**ABOUT THIS TASK:**
Using the data below, output the first line and every line after it up to and including the line containing "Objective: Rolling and", exactly as written and with nothing added.

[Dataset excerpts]
★ ★ ★ ★

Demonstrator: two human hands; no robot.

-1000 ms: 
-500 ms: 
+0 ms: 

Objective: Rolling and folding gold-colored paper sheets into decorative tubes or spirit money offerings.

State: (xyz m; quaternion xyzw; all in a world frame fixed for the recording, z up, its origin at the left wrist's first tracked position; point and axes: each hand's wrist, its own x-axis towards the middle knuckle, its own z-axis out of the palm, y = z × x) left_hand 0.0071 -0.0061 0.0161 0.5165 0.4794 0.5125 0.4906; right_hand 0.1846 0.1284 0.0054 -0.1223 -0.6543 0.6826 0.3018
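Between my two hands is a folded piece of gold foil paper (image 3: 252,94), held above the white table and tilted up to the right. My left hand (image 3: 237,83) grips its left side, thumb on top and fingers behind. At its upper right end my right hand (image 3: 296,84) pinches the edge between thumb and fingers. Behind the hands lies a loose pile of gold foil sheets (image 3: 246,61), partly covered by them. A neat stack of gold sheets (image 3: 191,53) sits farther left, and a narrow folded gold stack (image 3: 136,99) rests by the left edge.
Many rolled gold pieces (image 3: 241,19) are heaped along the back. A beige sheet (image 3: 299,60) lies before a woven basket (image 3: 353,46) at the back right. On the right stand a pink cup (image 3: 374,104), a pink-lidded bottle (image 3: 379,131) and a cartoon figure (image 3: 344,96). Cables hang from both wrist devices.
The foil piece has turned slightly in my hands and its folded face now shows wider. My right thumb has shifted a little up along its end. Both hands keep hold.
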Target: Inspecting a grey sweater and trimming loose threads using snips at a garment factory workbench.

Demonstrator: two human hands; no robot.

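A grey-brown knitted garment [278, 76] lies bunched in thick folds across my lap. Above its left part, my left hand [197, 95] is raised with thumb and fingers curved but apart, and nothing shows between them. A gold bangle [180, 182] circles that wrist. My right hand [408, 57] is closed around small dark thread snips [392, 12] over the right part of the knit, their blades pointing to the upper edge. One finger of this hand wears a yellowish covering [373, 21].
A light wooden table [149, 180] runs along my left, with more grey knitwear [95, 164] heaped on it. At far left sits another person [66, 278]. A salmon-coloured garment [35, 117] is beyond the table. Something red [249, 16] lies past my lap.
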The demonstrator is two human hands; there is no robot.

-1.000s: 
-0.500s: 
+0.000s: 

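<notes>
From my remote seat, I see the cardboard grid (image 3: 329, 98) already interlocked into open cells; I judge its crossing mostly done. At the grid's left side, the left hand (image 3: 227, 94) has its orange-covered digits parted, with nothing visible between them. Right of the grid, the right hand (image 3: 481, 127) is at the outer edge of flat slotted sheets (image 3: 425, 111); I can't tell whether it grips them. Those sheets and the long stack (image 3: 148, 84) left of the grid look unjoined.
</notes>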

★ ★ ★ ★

**ANSWER SECTION:**
Demonstrator: two human hands; no robot.

-1000 ms: 
-500 ms: 
+0 ms: 

Objective: Rolling and folding gold-colored paper sheets into decorative tubes or spirit money offerings.

Here the output is complete.